They sought to encourage innovation, with some success

2.13  Departments procuring Private Finance Initiative projects encourage innovation from private sector bidders by issuing output specifications. A good quality output specification states the service the client requires in terms of performance, without prescribing or even implying the way that it is to be provided.

2.14  The Agency produced an outline statement of requirements in early April 1995. This outline document was intended to find out how bidders would approach the project and whether they had a broad understanding of requirements. In some respects this statement of requirements was not an "output" specification. For example, it suggested the average floor area per person that the Agency believed they would need, including space for support services and general staff facilities. The Agency subsequently recognised that it was for bidders to propose how much space would be required and removed this element of prescription from the detailed statement of requirements that they issued to bidders in late June 1995. The value of allowing bidders scope to innovate in this area was demonstrated when the winning bid reduced the gross floor area of new construction that was necessary to meet users' requirements by over 25 per cent.

2.15  The procurement was affected by the Agency's and the private sector's lack of previous experience of the procurement of accommodation through an output specification. They wished to avoid getting so deeply involved in design as to stifle bidders' innovation or to undermine the transfer of design risk to the bidders. Given the ground-breaking nature of the project, they had to work towards the right balance. Two of the three short-listed bidders told us that they had had to ask the Agency to specify in greater detail their accommodation requirements, in order to construct compliant bids.

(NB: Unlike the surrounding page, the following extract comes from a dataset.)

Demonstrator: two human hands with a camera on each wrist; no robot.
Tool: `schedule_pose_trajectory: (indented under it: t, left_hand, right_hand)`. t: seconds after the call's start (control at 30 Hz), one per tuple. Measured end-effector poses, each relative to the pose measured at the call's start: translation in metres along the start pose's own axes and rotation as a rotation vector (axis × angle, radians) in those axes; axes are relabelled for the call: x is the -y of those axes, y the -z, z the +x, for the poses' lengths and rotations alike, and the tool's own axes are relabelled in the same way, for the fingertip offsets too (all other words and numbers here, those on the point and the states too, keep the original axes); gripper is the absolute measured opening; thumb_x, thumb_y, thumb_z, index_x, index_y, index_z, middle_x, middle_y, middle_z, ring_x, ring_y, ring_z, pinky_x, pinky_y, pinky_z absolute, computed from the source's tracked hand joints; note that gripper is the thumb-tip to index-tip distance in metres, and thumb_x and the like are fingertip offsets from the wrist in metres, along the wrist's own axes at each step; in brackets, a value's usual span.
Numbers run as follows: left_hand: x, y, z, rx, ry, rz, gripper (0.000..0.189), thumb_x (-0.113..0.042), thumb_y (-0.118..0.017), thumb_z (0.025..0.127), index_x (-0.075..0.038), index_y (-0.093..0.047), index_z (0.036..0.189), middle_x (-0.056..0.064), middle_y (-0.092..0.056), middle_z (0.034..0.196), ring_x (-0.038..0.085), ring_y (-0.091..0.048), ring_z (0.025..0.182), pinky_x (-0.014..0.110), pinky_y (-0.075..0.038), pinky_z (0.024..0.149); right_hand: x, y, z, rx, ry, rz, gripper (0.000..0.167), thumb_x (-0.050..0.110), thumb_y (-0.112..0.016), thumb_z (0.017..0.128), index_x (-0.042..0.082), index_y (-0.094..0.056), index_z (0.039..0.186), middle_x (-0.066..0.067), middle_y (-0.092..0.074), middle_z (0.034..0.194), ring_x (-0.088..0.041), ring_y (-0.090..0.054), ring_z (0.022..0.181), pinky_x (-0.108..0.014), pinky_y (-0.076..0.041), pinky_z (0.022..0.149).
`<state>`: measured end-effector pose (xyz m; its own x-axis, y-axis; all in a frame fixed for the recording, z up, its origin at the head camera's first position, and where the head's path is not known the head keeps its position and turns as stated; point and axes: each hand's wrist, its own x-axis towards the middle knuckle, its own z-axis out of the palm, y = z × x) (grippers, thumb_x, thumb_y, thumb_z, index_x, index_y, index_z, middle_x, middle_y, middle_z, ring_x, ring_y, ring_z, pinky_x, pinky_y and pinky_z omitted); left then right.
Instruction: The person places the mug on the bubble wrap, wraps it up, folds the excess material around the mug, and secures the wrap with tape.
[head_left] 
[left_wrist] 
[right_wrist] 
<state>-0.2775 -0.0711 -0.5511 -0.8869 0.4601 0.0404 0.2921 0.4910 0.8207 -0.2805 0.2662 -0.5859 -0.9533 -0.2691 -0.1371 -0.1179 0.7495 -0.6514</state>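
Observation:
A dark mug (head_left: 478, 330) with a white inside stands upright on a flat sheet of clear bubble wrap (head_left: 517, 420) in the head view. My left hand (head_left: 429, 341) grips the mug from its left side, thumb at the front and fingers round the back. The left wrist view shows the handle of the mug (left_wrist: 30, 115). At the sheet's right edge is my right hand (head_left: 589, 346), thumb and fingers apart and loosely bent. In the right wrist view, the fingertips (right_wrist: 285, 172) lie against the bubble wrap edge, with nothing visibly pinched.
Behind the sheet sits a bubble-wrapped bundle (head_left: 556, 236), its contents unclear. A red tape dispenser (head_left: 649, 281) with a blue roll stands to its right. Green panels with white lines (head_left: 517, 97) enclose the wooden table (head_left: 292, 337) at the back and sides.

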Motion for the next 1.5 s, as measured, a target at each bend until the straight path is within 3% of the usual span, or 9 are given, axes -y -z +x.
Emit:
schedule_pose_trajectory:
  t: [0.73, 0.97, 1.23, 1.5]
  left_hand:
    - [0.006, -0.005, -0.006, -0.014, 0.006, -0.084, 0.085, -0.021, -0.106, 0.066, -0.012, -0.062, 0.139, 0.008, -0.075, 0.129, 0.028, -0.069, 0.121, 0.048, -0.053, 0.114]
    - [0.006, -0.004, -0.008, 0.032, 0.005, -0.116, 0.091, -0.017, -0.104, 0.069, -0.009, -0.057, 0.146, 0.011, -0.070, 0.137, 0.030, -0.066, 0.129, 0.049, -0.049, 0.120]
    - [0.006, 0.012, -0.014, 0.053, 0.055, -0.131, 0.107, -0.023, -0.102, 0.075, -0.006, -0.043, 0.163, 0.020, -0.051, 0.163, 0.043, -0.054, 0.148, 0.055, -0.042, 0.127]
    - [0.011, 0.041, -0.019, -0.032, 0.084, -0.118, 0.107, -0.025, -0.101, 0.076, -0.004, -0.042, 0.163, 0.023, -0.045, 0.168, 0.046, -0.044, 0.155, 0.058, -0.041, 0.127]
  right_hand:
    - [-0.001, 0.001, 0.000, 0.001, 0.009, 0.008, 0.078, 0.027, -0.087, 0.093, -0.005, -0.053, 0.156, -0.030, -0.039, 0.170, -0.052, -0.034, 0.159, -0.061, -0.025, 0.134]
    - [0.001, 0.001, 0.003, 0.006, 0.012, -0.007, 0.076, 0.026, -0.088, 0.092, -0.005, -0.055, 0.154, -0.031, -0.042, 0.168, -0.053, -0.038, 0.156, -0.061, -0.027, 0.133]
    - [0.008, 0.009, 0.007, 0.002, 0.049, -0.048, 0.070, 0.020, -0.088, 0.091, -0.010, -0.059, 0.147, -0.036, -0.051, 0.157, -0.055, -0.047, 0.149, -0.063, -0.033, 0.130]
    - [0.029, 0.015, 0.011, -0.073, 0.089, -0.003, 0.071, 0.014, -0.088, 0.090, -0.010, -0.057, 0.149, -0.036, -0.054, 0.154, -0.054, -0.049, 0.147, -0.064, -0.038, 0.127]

The Agency told us that, at the outset, bidders had not fully understood the Private Finance approach to procurement and that one bidder had changed its bidding team as it developed a greater understanding of the complexities of the Private Finance approach.

2.16  Two-thirds of the bidders who responded to our survey expressed the view that the Agency's documentation had neither encouraged nor discouraged innovation. The bidders were evenly divided as to whether or not the Agency had been receptive or unreceptive to the innovations the bidders had proposed (Appendix 5, questions B4 and B5).